*** Begin section ***
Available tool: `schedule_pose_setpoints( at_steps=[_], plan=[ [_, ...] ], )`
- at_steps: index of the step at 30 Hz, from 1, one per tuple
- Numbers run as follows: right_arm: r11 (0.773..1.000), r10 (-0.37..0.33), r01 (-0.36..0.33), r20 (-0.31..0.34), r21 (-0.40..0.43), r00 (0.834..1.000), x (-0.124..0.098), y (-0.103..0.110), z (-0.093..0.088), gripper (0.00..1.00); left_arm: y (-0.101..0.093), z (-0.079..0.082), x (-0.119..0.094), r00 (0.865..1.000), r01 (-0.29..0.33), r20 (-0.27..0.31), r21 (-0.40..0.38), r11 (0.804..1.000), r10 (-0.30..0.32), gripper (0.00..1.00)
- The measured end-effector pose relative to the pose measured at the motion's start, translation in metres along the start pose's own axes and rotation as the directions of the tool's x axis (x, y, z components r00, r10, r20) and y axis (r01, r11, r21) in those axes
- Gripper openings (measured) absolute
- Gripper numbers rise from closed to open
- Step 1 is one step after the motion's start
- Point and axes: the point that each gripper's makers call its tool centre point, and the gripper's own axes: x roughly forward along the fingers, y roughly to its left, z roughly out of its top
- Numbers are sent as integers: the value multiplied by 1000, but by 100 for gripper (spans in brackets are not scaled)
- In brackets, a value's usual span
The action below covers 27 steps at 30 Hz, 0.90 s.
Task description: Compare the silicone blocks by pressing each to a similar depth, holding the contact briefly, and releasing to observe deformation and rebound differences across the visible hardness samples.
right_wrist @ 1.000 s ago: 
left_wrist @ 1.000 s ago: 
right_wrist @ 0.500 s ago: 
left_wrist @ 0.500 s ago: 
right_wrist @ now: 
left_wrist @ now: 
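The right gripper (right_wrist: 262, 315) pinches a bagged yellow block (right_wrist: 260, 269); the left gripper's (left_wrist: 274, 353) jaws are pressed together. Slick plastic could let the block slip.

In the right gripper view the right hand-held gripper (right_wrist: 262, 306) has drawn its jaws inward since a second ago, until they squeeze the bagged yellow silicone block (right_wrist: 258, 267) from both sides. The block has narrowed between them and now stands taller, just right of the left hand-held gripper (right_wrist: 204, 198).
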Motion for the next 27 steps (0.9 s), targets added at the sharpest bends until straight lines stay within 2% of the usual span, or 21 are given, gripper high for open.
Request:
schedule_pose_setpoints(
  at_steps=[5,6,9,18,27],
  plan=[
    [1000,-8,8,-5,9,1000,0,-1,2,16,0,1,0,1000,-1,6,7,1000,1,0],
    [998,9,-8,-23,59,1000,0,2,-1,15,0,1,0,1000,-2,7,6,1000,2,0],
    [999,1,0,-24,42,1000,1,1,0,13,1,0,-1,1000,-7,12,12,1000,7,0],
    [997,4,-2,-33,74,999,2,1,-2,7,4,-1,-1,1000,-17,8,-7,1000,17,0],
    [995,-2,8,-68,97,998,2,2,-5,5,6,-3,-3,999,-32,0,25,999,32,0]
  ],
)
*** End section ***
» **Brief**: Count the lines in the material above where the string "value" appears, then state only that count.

» **Solution to this exercise**: 2